Collect all lines containing the word "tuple" from the data.

□ □ □ □ □ □ □

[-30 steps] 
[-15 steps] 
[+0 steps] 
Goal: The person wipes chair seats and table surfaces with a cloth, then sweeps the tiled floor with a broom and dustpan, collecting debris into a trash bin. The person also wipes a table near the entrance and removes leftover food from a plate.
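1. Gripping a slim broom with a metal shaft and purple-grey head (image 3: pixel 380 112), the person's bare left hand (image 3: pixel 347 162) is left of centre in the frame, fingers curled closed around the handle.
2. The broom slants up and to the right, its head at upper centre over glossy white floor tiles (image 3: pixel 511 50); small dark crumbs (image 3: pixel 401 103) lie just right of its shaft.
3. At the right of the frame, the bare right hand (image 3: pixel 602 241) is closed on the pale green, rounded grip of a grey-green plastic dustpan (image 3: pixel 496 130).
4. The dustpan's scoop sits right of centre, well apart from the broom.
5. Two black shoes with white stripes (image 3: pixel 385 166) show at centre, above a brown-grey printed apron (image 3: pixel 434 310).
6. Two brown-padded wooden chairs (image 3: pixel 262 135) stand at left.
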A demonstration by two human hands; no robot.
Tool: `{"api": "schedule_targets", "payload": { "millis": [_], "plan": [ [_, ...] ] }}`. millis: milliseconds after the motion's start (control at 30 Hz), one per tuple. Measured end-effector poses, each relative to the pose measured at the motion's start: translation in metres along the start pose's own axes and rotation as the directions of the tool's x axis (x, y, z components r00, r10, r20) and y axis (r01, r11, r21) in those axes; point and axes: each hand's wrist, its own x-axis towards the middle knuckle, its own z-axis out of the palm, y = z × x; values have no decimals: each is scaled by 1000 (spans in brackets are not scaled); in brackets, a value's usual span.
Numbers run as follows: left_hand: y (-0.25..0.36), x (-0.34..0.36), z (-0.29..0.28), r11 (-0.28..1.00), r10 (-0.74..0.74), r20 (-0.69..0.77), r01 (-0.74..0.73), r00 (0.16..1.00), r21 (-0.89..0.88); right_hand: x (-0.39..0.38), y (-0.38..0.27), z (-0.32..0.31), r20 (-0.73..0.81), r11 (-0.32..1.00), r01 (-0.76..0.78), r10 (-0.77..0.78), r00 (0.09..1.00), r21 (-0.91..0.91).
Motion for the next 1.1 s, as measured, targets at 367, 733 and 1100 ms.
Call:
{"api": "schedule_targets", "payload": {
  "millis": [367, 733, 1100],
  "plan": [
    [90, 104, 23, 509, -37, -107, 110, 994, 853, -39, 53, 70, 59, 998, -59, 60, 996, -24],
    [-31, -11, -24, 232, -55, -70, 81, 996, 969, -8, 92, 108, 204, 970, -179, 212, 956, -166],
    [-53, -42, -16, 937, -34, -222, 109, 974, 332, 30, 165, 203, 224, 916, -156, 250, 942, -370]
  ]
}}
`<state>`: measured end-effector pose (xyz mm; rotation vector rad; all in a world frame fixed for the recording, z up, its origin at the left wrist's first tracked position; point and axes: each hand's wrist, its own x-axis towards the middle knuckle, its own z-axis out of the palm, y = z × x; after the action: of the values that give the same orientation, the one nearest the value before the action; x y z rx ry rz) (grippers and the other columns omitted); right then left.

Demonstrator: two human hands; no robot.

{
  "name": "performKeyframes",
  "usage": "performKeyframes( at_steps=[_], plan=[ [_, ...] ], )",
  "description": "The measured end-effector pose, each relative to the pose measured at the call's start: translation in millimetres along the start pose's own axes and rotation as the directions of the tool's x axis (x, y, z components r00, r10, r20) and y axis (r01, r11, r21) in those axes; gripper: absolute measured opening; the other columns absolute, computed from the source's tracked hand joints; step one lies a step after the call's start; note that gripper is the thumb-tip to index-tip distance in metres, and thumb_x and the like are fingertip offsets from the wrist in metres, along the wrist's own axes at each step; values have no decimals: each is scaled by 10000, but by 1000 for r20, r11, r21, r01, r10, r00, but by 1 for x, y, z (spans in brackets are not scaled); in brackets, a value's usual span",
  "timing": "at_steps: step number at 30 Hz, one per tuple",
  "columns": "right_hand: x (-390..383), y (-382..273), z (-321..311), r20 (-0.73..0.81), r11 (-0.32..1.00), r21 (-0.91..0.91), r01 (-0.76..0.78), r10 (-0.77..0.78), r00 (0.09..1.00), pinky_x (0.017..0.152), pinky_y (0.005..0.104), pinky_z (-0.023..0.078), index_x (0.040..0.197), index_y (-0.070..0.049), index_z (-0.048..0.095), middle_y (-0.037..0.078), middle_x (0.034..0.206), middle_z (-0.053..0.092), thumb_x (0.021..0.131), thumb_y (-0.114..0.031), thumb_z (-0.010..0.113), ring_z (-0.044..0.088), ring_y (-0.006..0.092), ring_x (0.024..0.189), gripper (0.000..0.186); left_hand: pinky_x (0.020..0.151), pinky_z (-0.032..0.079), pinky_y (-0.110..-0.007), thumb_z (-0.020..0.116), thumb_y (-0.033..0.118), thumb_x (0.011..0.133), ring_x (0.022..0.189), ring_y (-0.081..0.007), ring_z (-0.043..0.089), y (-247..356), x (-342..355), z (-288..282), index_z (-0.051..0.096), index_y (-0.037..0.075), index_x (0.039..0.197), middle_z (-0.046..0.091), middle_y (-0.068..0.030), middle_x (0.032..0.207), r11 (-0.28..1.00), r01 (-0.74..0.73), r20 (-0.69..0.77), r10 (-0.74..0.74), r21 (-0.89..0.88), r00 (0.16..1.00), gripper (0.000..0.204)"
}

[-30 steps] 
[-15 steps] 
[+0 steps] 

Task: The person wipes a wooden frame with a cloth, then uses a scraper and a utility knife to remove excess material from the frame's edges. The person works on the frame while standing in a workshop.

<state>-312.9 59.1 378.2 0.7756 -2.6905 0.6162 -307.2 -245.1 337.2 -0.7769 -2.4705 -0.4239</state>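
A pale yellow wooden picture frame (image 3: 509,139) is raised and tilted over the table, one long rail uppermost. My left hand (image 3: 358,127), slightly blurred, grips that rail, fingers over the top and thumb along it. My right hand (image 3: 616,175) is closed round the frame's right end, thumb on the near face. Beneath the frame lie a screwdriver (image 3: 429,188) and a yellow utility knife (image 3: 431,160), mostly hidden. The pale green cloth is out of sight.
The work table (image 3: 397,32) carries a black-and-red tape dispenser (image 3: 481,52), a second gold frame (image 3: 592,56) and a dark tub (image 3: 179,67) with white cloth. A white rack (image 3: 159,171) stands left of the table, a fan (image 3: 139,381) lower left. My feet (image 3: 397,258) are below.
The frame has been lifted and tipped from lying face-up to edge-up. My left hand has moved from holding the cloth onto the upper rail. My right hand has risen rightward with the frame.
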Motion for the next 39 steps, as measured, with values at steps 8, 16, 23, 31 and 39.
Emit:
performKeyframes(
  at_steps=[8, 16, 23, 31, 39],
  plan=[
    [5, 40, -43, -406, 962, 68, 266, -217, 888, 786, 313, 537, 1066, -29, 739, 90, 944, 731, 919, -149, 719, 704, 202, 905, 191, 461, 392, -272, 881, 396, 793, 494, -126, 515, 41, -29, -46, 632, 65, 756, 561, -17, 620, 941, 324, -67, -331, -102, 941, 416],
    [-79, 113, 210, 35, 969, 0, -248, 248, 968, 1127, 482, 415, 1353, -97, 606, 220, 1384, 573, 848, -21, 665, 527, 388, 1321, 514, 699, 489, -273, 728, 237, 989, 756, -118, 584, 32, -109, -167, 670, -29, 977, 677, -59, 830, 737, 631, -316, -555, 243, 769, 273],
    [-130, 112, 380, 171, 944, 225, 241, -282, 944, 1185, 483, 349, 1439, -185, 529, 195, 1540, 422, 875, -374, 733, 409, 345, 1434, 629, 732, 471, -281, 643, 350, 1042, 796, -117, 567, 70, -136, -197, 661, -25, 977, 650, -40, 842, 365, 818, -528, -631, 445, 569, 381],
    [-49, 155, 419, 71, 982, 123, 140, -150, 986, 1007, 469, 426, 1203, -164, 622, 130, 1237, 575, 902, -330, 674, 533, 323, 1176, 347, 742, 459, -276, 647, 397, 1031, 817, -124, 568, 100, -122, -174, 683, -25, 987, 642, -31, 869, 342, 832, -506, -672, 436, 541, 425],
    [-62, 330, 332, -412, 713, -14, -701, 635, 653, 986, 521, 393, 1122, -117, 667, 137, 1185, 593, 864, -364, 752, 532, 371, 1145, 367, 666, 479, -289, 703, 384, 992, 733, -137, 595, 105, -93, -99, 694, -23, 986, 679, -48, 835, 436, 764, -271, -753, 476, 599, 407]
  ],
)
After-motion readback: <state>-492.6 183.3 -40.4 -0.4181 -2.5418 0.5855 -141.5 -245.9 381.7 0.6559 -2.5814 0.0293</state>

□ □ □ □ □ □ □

** WORKED SOLUTION **
Tool: `{"api": "schedule_targets", "payload": { "millis": [_], "plan": [ [_, ...] ] }}`. millis: milliseconds after the motion's start (control at 30 Hz), one per tuple. Measured end-effector poses, each relative to the pose measured at the motion's start: translation in metres along the start pose's own axes and rotation as the directions of the tool's x axis (x, y, z components r00, r10, r20) and y axis (r01, r11, r21) in those axes; point and axes: each hand's wrist, its own x-axis towards the middle knuckle, its own z-axis out of the palm, y = z × x; values have no decimals: each is scaled by 1000 (spans in brackets are not scaled); in brackets, a value's usual span.
  "timing": "at_steps: step number at 30 Hz, one per tuple",

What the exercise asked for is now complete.